Старость шакала. Посвящается Пэт - страница 5

Шрифт
Интервал


Освободившись в пятый раз, Валентин Касапу попал прямиком в мечту всей своей жизни. В Кишинев образца 1993 года. Сколько себя помнил, Валентин не то что ненавидел советскую власть, он ею, скорее, брезговал. В молодости грезил бунтом, мечтал о свержении коммунистического режима и об отмене колхозного строя. Сердце Валентина пылало революционным нетерпением, но руки его, ловкие и разборчивые, тянулись не к винтовке, а к чужим кошелькам.
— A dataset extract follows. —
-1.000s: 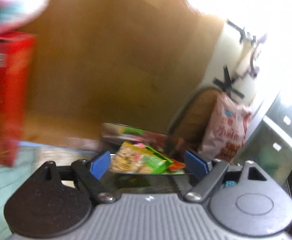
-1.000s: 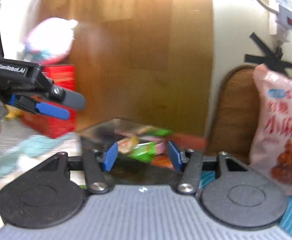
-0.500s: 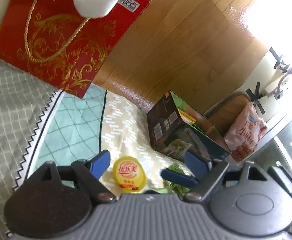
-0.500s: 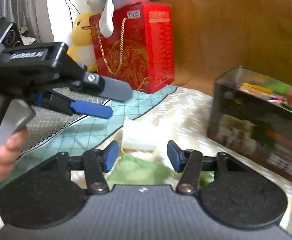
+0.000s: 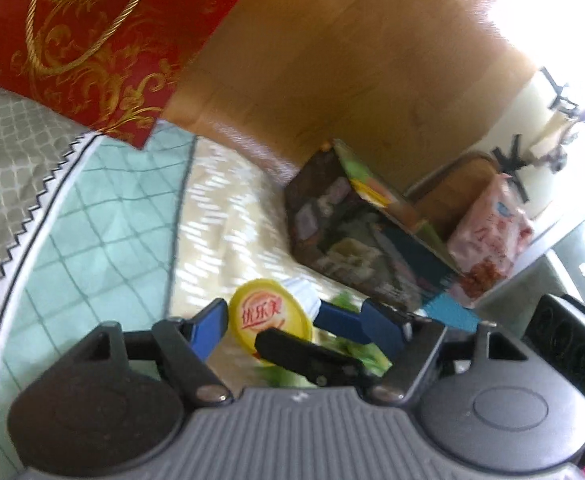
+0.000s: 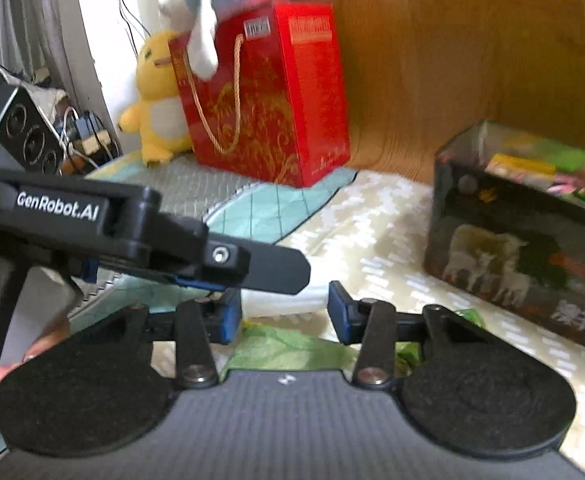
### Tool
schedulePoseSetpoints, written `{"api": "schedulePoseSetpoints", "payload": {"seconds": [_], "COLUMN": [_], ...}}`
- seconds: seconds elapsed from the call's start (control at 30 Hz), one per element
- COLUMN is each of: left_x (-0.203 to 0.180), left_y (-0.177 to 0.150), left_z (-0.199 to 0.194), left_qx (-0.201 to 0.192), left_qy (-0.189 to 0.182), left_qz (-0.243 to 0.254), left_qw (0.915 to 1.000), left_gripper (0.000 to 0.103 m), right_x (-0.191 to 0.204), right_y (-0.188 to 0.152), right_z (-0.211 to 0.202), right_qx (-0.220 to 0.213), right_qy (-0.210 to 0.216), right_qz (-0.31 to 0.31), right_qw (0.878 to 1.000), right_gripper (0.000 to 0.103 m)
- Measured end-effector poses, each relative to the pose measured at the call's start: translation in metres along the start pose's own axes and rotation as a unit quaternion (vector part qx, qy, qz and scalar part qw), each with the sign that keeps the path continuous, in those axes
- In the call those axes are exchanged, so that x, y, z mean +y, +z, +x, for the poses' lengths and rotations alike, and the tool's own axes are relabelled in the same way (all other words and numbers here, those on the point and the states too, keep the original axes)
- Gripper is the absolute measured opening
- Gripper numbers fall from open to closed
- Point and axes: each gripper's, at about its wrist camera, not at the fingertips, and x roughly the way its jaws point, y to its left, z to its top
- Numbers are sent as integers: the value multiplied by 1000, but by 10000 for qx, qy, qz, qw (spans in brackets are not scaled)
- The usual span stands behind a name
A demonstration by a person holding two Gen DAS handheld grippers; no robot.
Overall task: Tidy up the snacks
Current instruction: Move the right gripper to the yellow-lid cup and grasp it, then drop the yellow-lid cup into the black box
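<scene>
While both grippers hang open over the bedspread, loose snacks wait below them.
Left gripper [image 5: 298, 322] frames one yellow-lidded cup [image 5: 269, 316], light, stiff, best pinched across its rim; right gripper [image 6: 284, 312], empty, faces one white packet [image 6: 284, 300] and one soft, slippery green wrapper [image 6: 288, 348]. One dark snack box [image 6: 520, 240] stands nearby.

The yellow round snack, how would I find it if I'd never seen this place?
Find the dark snack box on the pale patterned bedspread. In front of it, between the left tool's blue fingers, lies the yellow round lid; it alone is a disc, with red writing.
</scene>
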Motion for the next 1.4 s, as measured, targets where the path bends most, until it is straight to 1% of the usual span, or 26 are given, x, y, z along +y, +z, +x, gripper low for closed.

«Долой коммунистов!», – думал Валентин каждый раз, уводя толстое ли портмоне из сумочки модницы или пару мятых купюр из дырявого кармана фронтовика. Касапу повторял это как заклинание, не переставая радоваться своей выдумке – фразе из двух слов, верно служившей ему и талисманом, и девизом. Объясниться Валентин ни с кем не решался, но себе давно доказал, что урон Советам наносит уж по крайне мере не меньший, чем бездарные бунтовщики вроде «лучников Штефана Великого».

Разве кражи имущества граждан не подрывают социалистический строй? То-то. Тех же, кто ночами крушил сельсоветы, быстренько перестреляли-повысылали в Сибирь и Казахстан, а талисман Валентина подводил карманника по-божески – всего-то раз в три-четыре года. Но даже в тюрьме Касапу не представлял крушения коммунизма без своего, притом непосредственного, участия, опасаясь лишь одного – проспать минуту своего триумфа.

Поэтому, когда огромная империя незаметно, без торжественных речей и акта о капитуляции, рассыпалась словно трухлявое дерево, Валентину хотелось перегрызть себе горло. Он почувствовал себя обманутым, как дуэлянт, который тщательно готовится к поединку, привередливо меняет секундантов, ночами корпит над завещанием, а днем фехтует до онемения руки – и вдруг узнает, что соперник глупейшим образом погиб, упав с лошади. Впрочем, сил на решающую схватку – и в этом самому себе Валентин, не без горечи, но признавался, – давно не осталось, поэтому он с радостью согласился бы и на роль шакала, описывающего круги вокруг чужого, уже изрядно опустошенного стола.

Между тем Советский Союз уже два года как лежал в руинах, и золотой песок из его разлагающегося трупа вовсю сыпался в наиболее проворные карманы. Где мои силы, где молодость, думал Валентин, умиленно разглядывая выросшие повсюду, словно бурьян на заброшенном поле, торговые палатки. Шестьдесят лет – а Валентин вышел на свободу как раз в год этого не внушающего радости юбилея – еще не конец, но и не тот возраст, когда начинают с нуля. На воле же Валентин оказался с честным словом в кармане. Некоторую надежду внушало лишь то обстоятельство, что слово дано было Митричем – вором в законе, при котором Валентин дослужился до смотрящего – впервые за пять отсидок.